Let me give you a flavor. You don’t need this because you’ve read them all, but what I did today was tune up my Bible software and read all the passages with joy, rejoicing, gladness, pleasure, etc. There were 159 answers in the New Testament, and I read them all. I collected the ones I knew I’d have time for so you could feel this. Here they are:

  • When others revile you and persecute you, rejoice and be glad (Matthew 5:11–12).

  • In his joy, he sold all that he had (Matthew 13:44).

  • They rejoiced that they were counted worthy to suffer dishonor and shame (Acts 5:41)

  • We rejoice in our suffering (Romans 5:3–4).

  • In a severe test of affliction, their abundance of joy and their extreme poverty overflowed in a wealth of liberality (2 Corinthians 8:2).

  • Even if I am to be poured out as a drink offering upon the sacrificial offering of your faith, I am glad (Philippians 2:17).

  • I rejoice in my sufferings for your sake (Colossians 1:24).

  • You received the word in much affliction and with joy in the Holy Spirit (1 Thessalonians 1:6).

  • You joyfully accepted the plundering of your property (Hebrews 10:34).

  • For the joy that was set for him, he endured the cross (Hebrews 12:1–2).

  • Count it all joy when you meet various trials (James 1:2).

  • You rejoice though now for a little while you are being grieved (1 Peter 1:6).

  • Rejoice in so far as you share the sufferings of Christ (1 Peter 4:13).

A Test of Joy

That’s the tip of the iceberg. This is serious business. What other word might you use except painful? Christian joy is highlighted most in the New Testament in suffering. How can it not be a blood-earnest affair? It would be almost a joke to say, “Joy is not a laughing matter.” So we have another motto around here, “Sorrowful yet always rejoicing,” which is a quote from 2 Corinthians 6:10.

Graduates, you’re probably old enough to know this by experience, but if you haven’t yet, you will. I just want to testify from a text like that (2 Corinthians 6:10), a phone call from yesterday, and many experiences in my life that joy and sorrow are not only sequential, or that they are not to be mainly sequential, but mainly simultaneous in your life. When I was young, I didn’t think that was possible, and now I know it is.

I got a phone call from a person I love very much yesterday, and I’d just love to tell you who it is, but I know my wife would scold me if I did. She’s on my case a lot for being too transparent. So I try to conceal things, but just know you can put pieces together if you want to. This is someone I love very much. She had told me in an email that her daughter has a mass that a CT scan found before yesterday, and she got it halfway out and she broke down and said, “It’s just so final. She won’t be able to have children. I know she won’t. They’re going to go in there and …” And when she said that I broke down, I totally did not make this phone call expecting to cry. I expected to read the word, pray, and help.

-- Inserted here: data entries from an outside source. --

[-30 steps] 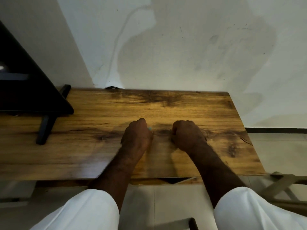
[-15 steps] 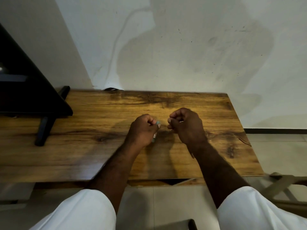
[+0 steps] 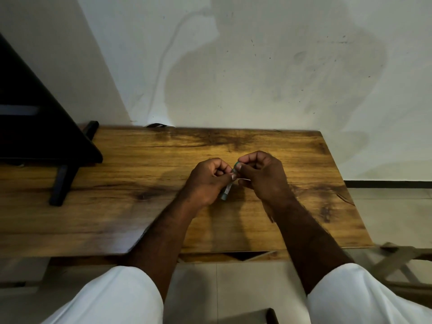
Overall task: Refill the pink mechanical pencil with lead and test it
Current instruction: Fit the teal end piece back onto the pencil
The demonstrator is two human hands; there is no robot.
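Observation:
My left hand (image 3: 207, 182) is closed around a small grey-green lead tube (image 3: 226, 191), held slanted just above the wooden table (image 3: 117, 206). The tube's lower end sticks out below my fingers. My right hand (image 3: 264, 176) meets it from the right, with thumb and forefinger pinched on the tube's green cap (image 3: 236, 163) at the top end. A thin pale strip shows between the two hands. The pink mechanical pencil is not visible. A thin dark sliver (image 3: 271, 217) shows under my right wrist, and I cannot tell what it is.
A black stand with a slanted panel (image 3: 46, 127) and a dark leg (image 3: 62, 183) occupies the table's left end. A stained white wall rises behind the table. A folding wooden frame (image 3: 402, 260) stands on the tiled floor at the right.
Both hands were fists resting on the table. They have lifted and come together, the lead tube now shows in my left hand, and my right fingers have closed on its cap.

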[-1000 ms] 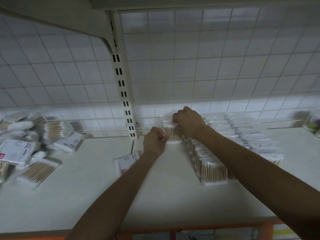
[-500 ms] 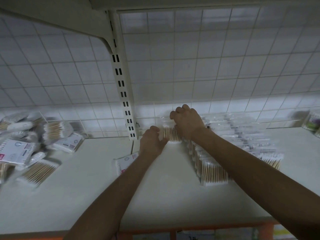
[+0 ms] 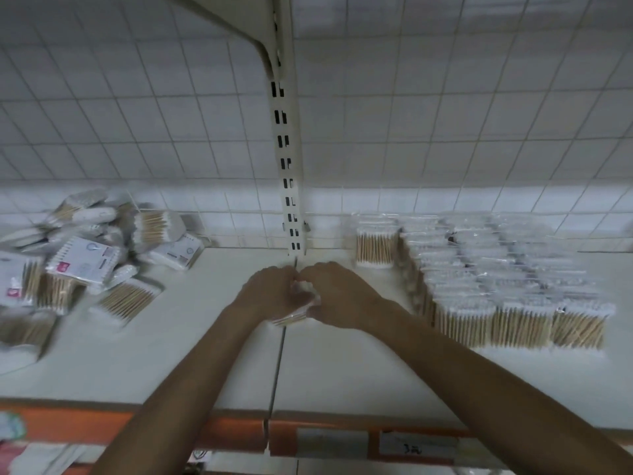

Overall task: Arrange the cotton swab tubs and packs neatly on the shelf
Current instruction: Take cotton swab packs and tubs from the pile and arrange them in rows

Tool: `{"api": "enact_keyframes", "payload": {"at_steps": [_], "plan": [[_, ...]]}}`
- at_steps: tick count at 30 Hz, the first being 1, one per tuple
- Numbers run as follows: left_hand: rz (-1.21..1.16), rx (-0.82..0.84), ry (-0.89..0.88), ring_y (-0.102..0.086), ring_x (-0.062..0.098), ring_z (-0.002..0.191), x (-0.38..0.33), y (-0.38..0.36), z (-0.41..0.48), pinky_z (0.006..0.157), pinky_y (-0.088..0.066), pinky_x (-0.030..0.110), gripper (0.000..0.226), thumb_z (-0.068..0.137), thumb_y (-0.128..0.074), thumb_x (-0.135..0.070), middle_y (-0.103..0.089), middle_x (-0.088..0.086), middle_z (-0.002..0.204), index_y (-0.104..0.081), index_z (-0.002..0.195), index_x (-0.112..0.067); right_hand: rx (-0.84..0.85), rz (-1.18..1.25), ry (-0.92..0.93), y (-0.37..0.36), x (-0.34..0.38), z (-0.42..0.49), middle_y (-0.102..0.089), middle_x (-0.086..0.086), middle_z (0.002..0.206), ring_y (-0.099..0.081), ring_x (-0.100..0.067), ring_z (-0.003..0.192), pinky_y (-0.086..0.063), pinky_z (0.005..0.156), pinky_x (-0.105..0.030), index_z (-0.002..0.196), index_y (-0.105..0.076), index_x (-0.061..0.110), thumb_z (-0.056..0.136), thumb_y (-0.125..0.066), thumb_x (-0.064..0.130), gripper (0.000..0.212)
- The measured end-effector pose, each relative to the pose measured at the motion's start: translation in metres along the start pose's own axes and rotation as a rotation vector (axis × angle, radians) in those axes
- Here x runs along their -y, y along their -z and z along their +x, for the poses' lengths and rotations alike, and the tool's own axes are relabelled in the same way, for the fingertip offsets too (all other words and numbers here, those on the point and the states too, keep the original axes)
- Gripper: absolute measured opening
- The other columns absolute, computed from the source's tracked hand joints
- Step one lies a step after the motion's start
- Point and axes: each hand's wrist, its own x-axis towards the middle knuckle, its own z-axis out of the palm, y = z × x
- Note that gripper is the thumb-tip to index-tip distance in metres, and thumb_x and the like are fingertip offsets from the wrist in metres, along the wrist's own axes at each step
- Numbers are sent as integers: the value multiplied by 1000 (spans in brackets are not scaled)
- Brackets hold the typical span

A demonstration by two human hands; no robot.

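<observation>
A white shelf [image 3: 171, 354] runs along a wall [image 3: 137, 132] of pale square tiles, dim and a little blurred. Over the seam where two shelf boards meet, a pack [image 3: 298, 301] of wooden-stemmed swabs is held between both hands, low over the shelf; whether it touches the board cannot be told. The left hand [image 3: 265, 293] has its fingers [image 3: 279, 274] curled round the pack's left side. The right hand [image 3: 342, 298] has its fingers curled over the right side, so the two sets of knuckles nearly meet above the pack. Only a strip of clear wrap and the stem ends below the palms show.

Just beyond the fingers a slotted post [image 3: 287, 166] rises up the wall. Right of the fingers and further back, a lone pack [image 3: 375, 246] stands upright by the wall. It is just beside the rows [image 3: 496, 286] of upright packs that run in tidy lines toward the shelf front. Well to the left of the fingers lies a pile [image 3: 85, 262] of packs, loose and tilted every way, some with white printed faces up. Behind the wrists, the shelf's orange edge [image 3: 236, 430] carries paper labels [image 3: 332, 440].
</observation>
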Motion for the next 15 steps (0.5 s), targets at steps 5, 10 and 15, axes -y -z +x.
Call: {"api": "enact_keyframes", "payload": {"at_steps": [5,10,15], "plan": [[-8,-62,15,-59,26,101,10,-7,-3,88,-48,39,29,85,-51,-34,-63,4,105,-59,109,-19,-55,-45,88,-22,16,-6,-56,-10,116,-48,-28,106,-39,89,-36,119,-49,6,78,-71,28,51],[-197,-27,-5,-61,17,97,16,2,-4,79,-45,26,24,85,-59,-30,-66,-3,105,-61,108,-25,-164,-57,118,-25,13,-5,-61,-13,113,-52,-32,103,-43,87,-41,129,-49,7,86,-61,20,46],[-734,34,42,-58,11,80,22,20,-3,71,-43,26,27,85,-62,-44,-65,-4,87,-70,89,-19,-294,176,75,-3,4,-4,-61,-6,120,-53,-25,104,-38,89,-30,134,-46,15,93,-55,24,43]]}}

So we’re both blubbering to each other on the phone. We’re very close to each other, and then she asked me how my kids are doing. That’s the worst thing to ask when you’re crying already. We spent 20 minutes on the phone and I got off the phone, put it down, and prayed together. It was sweet; intense, but sweet. And I went to Noel last night and I said, “I want to talk to you about this phone call.” I said, “I talked to last night, and it’s one of the happiest phone calls I’ve ever had in my life because we were meeting in a way we haven’t very often. Our hearts were going into each other so deep in that phone call more than they had in a long, long time. And it was all tears. It was all tears. It was all sorrow with a daughter with cancer and stuff I’m dealing with. It was just all sorrow. And I hung up feeling soaring, just soaring with happiness in that relationship.”

I just am testifying to you that in the ministry, that’s going to happen a lot. There will be tears everywhere, but don’t equate that with joylessness. It is joy in suffering. For those reasons I’m thrilled with that motto.